Lynn works at a Michigan analytics company and has a manager who routinely sacrifices her employees’ professional reputations to save her own. “I’ve had to take the blame in front of supervisors of other departments, and I’m sure she’s told a client that, too,” she says. Lynn doesn’t mind, except when it impinges upon her career. Once, when her manager tried to blame her for something in front of the top boss, Lynn says she took the boss aside and set the record straight. “That was a couple of years ago,” she says. “Now [my manager] thinks I’m awesome and would probably only blame me if she really had no one else to pin it on.”
Lynn’s pretty canny about what sort of blame she’ll accept; she takes it when it doesn’t hurt her reputation and wins her manager’s favor, but she defends herself when the accusations cross the line. Ann, who works at art auctions in Northern California, uses a different tactic: She doesn’t accept errant blame, but she doesn’t deny it either.
“Once, at one of our auctions, I was working the front desk and there were five or six Bic pens on the table,” Ann explains. “My boss walked by and went, ‘Who’s securing these pens?
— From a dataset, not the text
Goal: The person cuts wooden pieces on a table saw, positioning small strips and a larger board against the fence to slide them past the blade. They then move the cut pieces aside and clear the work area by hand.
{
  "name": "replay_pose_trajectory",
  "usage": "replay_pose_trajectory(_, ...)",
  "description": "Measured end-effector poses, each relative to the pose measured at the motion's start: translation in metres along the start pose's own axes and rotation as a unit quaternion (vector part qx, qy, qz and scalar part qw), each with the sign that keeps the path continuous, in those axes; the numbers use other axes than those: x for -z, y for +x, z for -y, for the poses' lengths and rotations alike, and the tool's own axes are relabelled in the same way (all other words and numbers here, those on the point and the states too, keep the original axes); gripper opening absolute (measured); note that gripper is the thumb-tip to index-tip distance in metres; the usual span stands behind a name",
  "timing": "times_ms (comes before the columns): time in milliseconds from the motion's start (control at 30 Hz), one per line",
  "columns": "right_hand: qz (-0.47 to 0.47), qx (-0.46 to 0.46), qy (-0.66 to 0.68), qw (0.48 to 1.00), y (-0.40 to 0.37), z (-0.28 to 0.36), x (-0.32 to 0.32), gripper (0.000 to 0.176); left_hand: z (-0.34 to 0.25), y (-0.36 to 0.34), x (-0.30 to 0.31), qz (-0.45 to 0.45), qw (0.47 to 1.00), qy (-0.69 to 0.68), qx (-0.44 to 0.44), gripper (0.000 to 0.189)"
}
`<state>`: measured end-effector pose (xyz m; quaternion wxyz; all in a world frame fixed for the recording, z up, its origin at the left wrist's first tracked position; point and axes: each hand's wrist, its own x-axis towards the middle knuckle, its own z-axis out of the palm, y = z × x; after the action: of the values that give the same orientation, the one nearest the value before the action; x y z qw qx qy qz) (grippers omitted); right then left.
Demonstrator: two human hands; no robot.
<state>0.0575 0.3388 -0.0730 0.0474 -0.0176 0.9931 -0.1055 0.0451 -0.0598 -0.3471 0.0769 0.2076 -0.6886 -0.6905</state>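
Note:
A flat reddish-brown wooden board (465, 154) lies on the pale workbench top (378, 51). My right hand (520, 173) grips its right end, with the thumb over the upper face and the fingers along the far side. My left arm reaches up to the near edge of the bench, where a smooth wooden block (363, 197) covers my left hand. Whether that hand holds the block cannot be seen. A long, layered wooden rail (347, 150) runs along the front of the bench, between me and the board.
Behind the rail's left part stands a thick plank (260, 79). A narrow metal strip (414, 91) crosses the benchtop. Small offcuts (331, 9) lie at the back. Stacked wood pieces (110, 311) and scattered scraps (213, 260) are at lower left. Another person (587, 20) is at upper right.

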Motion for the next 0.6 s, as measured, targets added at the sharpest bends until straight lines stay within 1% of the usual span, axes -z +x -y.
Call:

Someone could just walk away with one of these!’ Never mind they’re like 99¢ for a pack.” Ann had no idea why her boss cared about the pens, but she took them off the table. “Ten minutes later, he needed to write something down and went, ‘Goddammit, Ann, what the hell did you do with all of the pens?’ So I put the pens back.” She didn’t apologize, but she didn’t point out her boss’s irrationality to him, either.
Dattner says both Lynn and Ann have made smart decisions about accepting blame: “Making yourself more vulnerable in short term can make you powerful in long term.” But, he says, the type of infractions this rule applies to must be relatively minor—maybe a report isn’t ready on time, or one of the projects you’re working on came in over budget. Taking the blame never applies to illegal or unethical situations. As soon as something like that happens, the rules change. Don’t lie, don’t cheat, don’t cook the books or let someone pretend that you did. There’s a difference between taking one for the team and being the fall guy.
And if you work at a newspaper, you should probably learn how to spell “goulash.”